On Mon, Sep 7, 2015 at 11:25 AM, Oliver Charles <ollie at ocharles.org.uk>
wrote:

> I don't think you need ghc-exactprint for that - you can just write a GHC
> preprocessor, hopefully being able to reuse the current grammar
> specification you already have. See the -prgmF option (I think it's called
> that, best check the GHC manual). You don't really care about the source
> code formatting, because you're going to pass it straight off to the
> compiler anyway. Though I guess maybe exactprint could help so error
> messages still map cleanly.
>
> On Mon, Sep 7, 2015 at 6:57 PM Andrew Gibiansky <
> andrew.gibiansky at gmail.com> wrote:
>
>> So, it looks like this extension is quite controversial. To summarize the
>> main points raised in this discussion:
>>
>> Pro: (+9)
>>     - It's easier to read than the alternative.
>>     - This extension removes syntactic noise.
>>     - This makes basic do-syntax more approachable to newbies; it is a
>> commonly asked question as to why the $ is necessary.

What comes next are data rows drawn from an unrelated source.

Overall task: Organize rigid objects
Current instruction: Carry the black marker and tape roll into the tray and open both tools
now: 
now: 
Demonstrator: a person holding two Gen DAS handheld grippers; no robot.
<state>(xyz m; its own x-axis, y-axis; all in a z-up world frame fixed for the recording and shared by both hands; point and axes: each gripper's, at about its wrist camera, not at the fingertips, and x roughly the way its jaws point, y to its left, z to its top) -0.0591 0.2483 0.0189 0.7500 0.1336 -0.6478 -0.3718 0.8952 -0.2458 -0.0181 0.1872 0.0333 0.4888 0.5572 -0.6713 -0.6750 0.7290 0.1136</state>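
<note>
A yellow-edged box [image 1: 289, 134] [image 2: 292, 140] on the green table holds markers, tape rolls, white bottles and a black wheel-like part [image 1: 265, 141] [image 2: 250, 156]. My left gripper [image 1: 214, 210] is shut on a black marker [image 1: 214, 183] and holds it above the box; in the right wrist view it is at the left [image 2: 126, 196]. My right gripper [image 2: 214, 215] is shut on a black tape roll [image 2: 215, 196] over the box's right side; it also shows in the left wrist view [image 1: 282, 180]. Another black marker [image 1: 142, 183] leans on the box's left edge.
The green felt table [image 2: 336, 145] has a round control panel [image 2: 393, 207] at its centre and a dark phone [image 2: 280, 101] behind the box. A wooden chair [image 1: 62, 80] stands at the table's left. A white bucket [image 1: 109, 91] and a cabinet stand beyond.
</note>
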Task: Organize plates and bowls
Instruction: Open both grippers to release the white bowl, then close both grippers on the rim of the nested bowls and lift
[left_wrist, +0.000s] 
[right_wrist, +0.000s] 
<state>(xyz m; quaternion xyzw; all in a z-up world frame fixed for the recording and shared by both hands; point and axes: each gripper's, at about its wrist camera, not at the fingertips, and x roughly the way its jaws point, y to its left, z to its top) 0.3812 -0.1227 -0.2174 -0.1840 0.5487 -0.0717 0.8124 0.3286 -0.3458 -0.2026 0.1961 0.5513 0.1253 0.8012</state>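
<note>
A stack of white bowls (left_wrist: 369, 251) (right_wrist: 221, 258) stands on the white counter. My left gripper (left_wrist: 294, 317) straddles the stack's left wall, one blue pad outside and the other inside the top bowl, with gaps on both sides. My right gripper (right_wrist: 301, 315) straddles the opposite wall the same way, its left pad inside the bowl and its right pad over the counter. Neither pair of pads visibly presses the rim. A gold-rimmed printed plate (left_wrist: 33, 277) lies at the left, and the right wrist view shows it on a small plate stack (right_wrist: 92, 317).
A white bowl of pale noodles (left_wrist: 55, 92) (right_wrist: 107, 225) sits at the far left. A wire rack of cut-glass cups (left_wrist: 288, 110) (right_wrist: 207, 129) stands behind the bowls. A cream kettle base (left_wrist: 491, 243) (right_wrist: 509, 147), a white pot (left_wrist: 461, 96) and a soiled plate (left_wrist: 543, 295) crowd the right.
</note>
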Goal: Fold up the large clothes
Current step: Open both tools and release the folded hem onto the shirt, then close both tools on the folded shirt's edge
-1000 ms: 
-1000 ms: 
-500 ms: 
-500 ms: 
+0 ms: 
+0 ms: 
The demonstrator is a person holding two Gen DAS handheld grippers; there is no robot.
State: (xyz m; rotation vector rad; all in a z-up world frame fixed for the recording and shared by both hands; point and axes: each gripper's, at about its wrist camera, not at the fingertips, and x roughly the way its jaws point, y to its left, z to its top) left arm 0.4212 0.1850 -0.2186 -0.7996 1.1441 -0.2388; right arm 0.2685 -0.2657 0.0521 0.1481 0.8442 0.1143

>>     - This simplifies the resulting AST, potentially making it simpler
>> for editors and other tools to do refactoring.
>>     - It's something that belongs in the main language, and if its
>> something we'd consider for a mythical Haskell', it has to start as an
>> extension.
>>     - It gets rid of some cases where using $ doesn't work because $
>> interacts with other infix operators being used in the same expression.
>>     - This would make do blocks consistent with record creation, where
>> parentheses are skipped, allowing things such as "return R { x = y}"
>>     - This does not change the meaning of any old programs, only allows
>> new ones that were previously forbidden.
>>     - This gets rid of the need for a specially-typed $ allowing "runSt $
>> do ..."
>>
>> Con: (-9)
>>     - It's harder to read than the alternative.
>>     - Creating a language extension to get rid of a single character is
>> overkill and unnecessary.
>>     - You can already get rid of the $ by just adding parentheses.
>>     - More and more syntactic "improvements" just fragment the language.
>>     - Although this is consistent with record syntax, record syntax
>> without parents was a mistake originally.
>>
>> Questions:
>>     - Why doesn't this apply to case, let, if, etc?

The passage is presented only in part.